There, in the dark brick-walled auditorium, a studious group huddled in the first four rows of velvet-backed chairs, distinguished by shirtsleeves, beards, wire rims, a few balding pates. Sticky hot air, just ruffled by a breeze, settled over the group.

But there was more than grades at stake in the Music Recital Hall of Catholic University Monday afternoon as a group of relatively young contemporary composers talked with some bitterness, some frustration about why their music is so rarely performed: They're just not dead yet.

"One gets the feeling that you have to have died 200 years ago to be a composer," Mark Carrington observed drily at a composers' caucus Monday, the first full day of the three-day American Town Meeting on the Arts being held at Catholic University. Carrington is a 26-year-old research assistant in the Oral History American Music Program at Yale University.

The topic was how the contemporary American composer could get more of his or her work performed -- and paid for -- in a country where major symphony orchestras, led primarily by foreign-born conductors, mostly play works written by 18th-, 19th- and (maybe) some early 20th-century composers.

"A music culture that is alive is one in which composers get their music played," offered Nicolas Roussakis, president of the American Composers Alliance. "You think of 18th-century Vienna as an active culture. Haydn was living there. Mozart was there."

"In 1790, Bach -- who died in 1750 -- was considered old-fashioned, obsolete," added Charles Wuorinen, the 43-year-old composer of "Time's Encomium," an electronic work that won him a Pulitzer Prize in 1970. "Now, that may have been too much in the other direction, but today we've gone entirely too much toward death worship."

The Town Meeting was an attempt to talk about arts in America and what they mean to the general public at a time when the arts are facing substantial federal funding cutbacks. For example, some of the caucuses Monday afternoon included: "The Arts in Community-Based Organizations," "The Role of the Church Musician as Artist in Residence," "The Arts of Hispanic Americans," "American Indians in the Arts."

There are 40 sponsors and participants in the Town Meeting, which was initiated by the Religious Communities for the Arts. They include arts service organizations as well as large non-arts-related national organizations like the Girl Scouts and the National Council of Churches of Christ.
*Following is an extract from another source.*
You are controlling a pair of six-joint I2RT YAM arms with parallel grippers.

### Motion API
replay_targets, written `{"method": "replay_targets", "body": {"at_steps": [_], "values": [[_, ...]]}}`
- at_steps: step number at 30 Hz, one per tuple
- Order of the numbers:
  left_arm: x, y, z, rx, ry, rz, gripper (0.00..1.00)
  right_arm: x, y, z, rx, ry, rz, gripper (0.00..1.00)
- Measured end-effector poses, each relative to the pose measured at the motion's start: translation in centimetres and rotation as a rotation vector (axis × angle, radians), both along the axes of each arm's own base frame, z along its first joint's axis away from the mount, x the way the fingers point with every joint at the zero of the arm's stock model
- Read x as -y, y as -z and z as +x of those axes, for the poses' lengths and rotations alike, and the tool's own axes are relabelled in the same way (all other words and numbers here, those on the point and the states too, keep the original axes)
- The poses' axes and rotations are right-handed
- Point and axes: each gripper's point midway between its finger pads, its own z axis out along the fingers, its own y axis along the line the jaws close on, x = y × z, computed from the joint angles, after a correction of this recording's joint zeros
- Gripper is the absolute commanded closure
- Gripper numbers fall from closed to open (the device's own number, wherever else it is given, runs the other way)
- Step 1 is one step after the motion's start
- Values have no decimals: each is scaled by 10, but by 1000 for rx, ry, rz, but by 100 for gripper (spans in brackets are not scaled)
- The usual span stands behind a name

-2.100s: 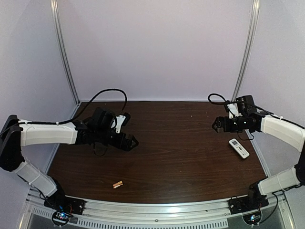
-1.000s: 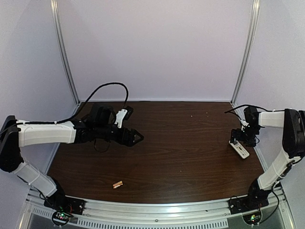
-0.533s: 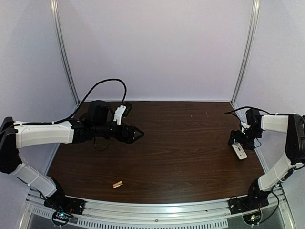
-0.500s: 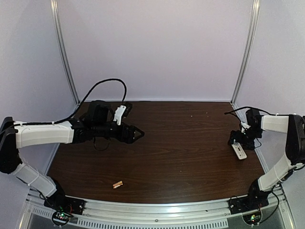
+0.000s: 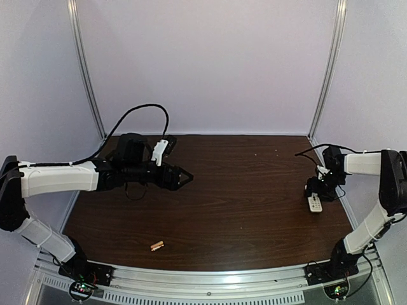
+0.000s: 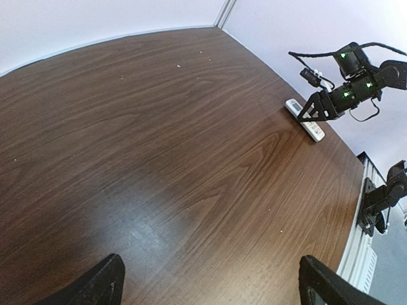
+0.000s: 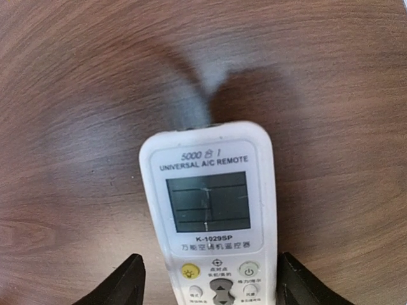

According to James Buell, executive director for the Religious Communities for the Arts, the overall questions are: What should be our national arts policy and who should determine it? "There may never be an answer to the first question," Buell says in the Town Meeting brochure. "But some of us believe there is an answer to the second question: As many Americans as possible . . . professional artist and amateur appreciator, art historian and business agent, clergy and clarinetist, piano teacher and museum director . . . in other words you and I and all who wish to join us, we are the who."

Among the 12 composers who caucused Monday, the questions were more specific. Said one of them: "We have one simple objective: to write the music we want to write."

"You want to feel welcome in the community you're in," said Annette LeSeige, 34, a composer who teaches music at Wake Forest University in Winston-Salem, N.C. "You want to see the audience smile when they see you come in, not say 'Oh, my God.' "

But what if no one wants to hear it? Contemporary music -- symphonic or otherwise -- sounds different, is different, to ears raised on a casual trip to a Mozart concert each year. How do you get people to want to hear new music for symphonies? The composers had some ideas.

"We once had David Amram a successful contemporary American composer in a mid-state New York county, and he outdrew the Bee Gees," said Francis Richards, a composer involved in Meet the Composers, a program that exposes communities like Cayuga County, N.Y., to composers for a couple of days. "The presence of the composer in the community did it. He went to the public school. He rehearsed the high school band. He went to the church choir. It was a major thing to have a real live artist in their midst."

Said Wuorinen, "I'm not at all interested in background music, but, as a composer, I would be perfectly willing to compose something to be listened to at a function where people are doing something else -- much like an 18th-century serenade."